ASSIGNED TASK>
Each line from the one that contains "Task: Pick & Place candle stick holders" down to the last line of the material should be retyped exactly as it stands.

RECORDED INFORMATION>
- - - -

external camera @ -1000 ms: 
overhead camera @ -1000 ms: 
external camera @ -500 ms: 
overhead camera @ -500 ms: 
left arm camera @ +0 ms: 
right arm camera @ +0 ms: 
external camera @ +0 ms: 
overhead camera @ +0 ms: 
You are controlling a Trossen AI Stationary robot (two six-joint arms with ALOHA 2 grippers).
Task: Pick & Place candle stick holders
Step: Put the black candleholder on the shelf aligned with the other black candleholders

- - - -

RESPONSE AREA>
Task: Pick & Place candle stick holders
Step: Put the black candleholder on the shelf aligned with the other black candleholders

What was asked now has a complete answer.